→ WHAT TO DO: Copy the lines below that contain "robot".

§ §

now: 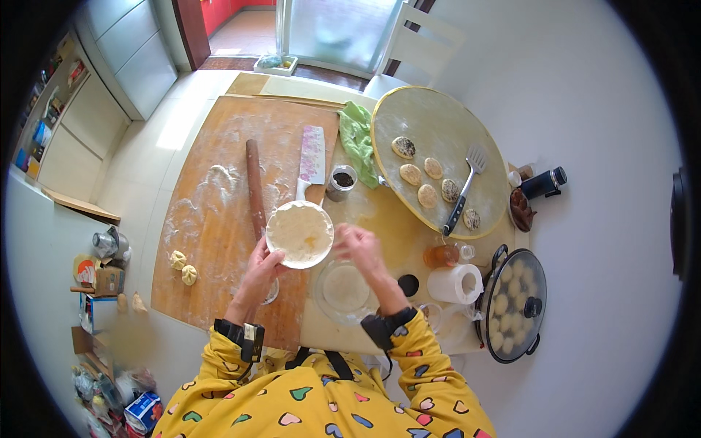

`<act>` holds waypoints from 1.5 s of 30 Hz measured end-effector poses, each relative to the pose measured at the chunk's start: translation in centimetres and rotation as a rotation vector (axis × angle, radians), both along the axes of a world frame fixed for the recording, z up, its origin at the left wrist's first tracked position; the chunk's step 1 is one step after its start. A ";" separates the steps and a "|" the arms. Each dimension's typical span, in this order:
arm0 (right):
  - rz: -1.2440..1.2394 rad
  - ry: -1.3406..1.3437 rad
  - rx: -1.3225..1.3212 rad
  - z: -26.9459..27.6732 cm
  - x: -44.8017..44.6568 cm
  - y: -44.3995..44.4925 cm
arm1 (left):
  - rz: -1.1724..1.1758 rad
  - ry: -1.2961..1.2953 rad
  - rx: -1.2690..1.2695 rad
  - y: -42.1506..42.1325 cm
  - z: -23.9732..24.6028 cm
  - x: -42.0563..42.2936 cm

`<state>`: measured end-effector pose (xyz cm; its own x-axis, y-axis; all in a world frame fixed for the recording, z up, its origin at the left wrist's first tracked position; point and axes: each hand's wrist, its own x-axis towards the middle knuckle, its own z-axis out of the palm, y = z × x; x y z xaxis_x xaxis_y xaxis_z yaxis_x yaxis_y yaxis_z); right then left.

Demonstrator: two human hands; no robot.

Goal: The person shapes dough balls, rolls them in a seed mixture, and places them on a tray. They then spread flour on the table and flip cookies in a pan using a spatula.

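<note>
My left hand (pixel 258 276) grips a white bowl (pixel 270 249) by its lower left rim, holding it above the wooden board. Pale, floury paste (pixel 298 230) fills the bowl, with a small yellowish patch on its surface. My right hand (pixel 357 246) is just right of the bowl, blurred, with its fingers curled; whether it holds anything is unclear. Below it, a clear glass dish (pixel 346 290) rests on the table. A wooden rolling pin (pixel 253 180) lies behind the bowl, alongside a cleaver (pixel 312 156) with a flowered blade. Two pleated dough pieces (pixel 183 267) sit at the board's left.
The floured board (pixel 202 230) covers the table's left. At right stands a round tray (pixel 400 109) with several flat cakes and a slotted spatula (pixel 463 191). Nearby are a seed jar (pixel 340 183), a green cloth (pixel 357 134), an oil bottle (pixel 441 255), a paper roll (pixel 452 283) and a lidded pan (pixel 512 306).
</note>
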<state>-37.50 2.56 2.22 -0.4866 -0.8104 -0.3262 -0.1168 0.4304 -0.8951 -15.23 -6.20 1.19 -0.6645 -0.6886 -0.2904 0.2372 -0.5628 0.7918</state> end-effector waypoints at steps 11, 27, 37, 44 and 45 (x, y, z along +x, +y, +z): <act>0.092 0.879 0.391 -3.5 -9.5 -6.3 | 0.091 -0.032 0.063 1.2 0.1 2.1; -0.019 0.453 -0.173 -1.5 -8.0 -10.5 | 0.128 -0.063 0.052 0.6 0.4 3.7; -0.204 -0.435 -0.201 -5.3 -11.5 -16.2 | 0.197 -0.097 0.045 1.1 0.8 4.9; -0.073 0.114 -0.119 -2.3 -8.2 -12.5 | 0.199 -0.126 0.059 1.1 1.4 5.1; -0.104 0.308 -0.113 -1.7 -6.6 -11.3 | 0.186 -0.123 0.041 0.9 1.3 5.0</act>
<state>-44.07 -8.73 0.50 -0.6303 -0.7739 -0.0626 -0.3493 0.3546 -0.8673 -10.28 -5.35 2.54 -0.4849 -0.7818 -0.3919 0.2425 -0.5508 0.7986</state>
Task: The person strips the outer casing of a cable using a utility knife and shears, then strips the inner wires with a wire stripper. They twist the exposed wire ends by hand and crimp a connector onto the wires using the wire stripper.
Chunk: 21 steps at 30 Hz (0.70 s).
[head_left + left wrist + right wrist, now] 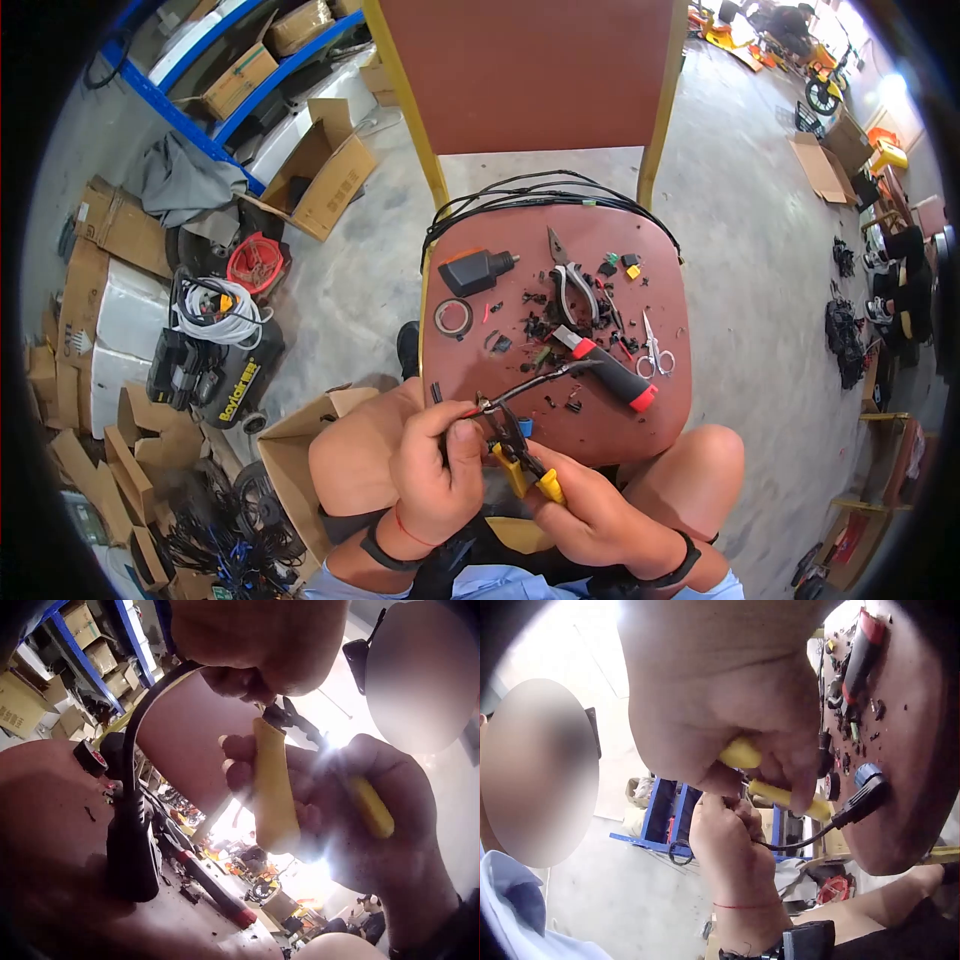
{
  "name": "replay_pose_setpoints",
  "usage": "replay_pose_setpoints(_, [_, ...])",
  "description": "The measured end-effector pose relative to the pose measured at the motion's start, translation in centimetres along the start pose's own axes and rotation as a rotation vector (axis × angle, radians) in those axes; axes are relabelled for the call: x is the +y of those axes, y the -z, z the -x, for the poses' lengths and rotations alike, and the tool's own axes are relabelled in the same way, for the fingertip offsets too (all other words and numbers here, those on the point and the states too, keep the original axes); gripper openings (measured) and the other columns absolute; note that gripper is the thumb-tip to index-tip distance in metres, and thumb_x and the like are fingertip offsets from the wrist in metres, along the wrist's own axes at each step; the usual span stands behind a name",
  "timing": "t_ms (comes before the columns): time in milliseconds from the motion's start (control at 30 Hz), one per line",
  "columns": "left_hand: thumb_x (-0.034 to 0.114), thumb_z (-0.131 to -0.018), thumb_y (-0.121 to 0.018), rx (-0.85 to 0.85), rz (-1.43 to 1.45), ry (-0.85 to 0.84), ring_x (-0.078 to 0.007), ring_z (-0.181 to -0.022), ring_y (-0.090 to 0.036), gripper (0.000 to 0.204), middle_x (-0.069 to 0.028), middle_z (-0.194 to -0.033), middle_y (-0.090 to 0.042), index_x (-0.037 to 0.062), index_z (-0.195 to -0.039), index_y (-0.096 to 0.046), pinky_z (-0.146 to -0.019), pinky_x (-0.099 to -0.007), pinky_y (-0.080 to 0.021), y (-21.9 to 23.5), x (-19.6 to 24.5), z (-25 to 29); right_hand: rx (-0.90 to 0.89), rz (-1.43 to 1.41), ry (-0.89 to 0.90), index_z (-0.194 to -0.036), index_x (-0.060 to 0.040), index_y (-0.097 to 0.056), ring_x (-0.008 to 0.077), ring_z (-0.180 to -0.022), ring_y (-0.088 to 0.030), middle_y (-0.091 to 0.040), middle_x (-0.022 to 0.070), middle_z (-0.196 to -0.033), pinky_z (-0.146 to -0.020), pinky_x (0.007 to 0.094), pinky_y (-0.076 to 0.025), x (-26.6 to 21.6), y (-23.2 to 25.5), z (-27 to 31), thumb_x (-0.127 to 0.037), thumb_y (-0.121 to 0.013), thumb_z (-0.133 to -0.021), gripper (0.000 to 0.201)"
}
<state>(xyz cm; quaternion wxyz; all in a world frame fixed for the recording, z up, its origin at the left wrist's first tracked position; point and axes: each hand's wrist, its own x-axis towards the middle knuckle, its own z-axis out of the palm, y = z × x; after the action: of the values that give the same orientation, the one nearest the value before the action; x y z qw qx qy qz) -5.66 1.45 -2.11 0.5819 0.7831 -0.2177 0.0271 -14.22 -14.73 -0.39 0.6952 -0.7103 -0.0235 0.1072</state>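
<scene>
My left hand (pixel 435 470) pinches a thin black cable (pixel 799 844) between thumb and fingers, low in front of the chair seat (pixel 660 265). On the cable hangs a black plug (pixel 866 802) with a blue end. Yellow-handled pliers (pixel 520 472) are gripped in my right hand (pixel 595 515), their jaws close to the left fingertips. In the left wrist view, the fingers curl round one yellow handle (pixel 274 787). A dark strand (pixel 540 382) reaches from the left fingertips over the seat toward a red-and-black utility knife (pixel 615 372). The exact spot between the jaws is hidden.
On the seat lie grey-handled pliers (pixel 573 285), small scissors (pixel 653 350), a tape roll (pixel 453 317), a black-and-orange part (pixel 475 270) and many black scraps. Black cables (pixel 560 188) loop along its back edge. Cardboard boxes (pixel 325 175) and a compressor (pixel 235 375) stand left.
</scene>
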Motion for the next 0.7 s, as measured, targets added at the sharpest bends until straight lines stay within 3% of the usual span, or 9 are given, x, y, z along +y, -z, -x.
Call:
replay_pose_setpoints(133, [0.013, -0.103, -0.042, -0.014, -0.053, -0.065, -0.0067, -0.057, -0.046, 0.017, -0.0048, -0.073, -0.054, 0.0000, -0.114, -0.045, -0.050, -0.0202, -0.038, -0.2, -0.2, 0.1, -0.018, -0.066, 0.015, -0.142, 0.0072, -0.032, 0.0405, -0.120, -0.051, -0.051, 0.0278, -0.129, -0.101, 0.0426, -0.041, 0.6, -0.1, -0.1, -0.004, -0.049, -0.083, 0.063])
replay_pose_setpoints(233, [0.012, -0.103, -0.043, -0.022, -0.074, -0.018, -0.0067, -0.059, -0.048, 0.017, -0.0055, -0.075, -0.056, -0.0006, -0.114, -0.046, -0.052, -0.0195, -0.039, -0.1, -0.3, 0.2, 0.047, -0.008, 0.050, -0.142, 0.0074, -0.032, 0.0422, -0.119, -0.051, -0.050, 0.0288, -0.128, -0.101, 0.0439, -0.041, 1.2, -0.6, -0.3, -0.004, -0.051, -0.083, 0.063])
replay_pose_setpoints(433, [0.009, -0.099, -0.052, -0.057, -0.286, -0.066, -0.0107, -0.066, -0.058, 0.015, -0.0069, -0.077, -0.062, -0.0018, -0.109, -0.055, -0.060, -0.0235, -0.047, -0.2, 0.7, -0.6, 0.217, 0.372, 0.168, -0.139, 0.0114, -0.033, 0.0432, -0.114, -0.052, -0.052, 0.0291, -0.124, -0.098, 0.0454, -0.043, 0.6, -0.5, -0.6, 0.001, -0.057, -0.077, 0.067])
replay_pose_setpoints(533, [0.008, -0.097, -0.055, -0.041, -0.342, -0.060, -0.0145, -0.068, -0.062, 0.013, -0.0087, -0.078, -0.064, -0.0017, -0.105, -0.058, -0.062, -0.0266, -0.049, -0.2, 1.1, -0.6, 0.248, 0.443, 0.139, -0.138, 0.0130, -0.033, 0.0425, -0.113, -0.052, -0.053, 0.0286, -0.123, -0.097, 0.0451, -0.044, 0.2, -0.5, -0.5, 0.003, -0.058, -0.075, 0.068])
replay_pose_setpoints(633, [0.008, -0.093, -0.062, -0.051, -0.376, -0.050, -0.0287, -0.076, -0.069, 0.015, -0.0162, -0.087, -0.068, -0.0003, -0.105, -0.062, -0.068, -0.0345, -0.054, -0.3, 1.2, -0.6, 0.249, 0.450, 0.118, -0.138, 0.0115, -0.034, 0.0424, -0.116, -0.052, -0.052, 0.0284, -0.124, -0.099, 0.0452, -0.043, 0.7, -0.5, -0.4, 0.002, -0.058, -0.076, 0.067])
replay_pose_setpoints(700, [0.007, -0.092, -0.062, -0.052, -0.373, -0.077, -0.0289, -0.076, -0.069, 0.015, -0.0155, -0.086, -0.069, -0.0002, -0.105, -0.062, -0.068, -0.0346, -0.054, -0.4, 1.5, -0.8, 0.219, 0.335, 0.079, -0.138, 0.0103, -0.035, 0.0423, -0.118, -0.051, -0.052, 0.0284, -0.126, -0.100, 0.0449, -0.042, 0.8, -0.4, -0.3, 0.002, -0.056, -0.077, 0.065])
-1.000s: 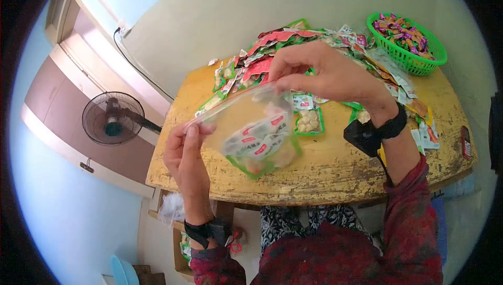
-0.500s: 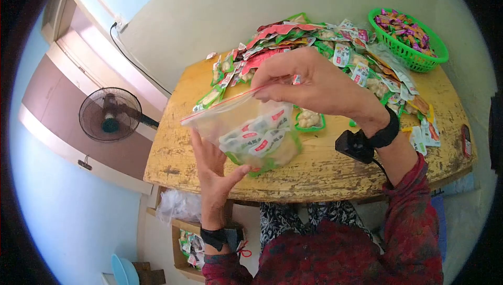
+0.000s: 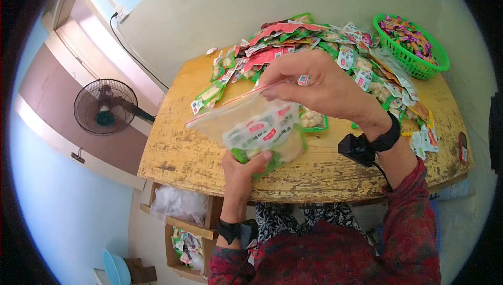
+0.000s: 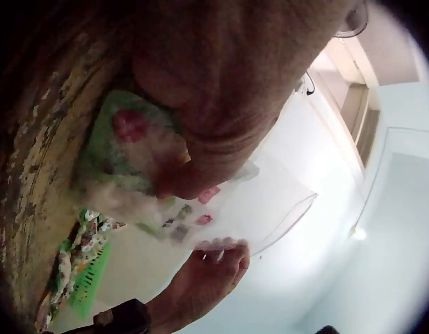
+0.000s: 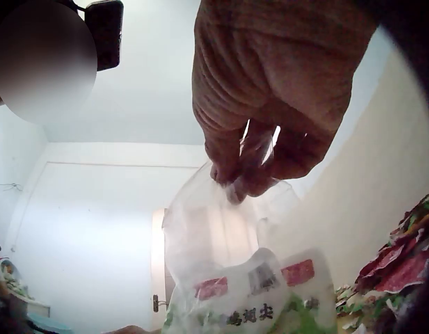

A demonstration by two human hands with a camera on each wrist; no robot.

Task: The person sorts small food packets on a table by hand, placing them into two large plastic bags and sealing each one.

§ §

→ OUTPUT OF THE TASK:
Demonstrator: two human hands; no robot.
A demonstration by two human hands with a camera on each wrist; no robot.

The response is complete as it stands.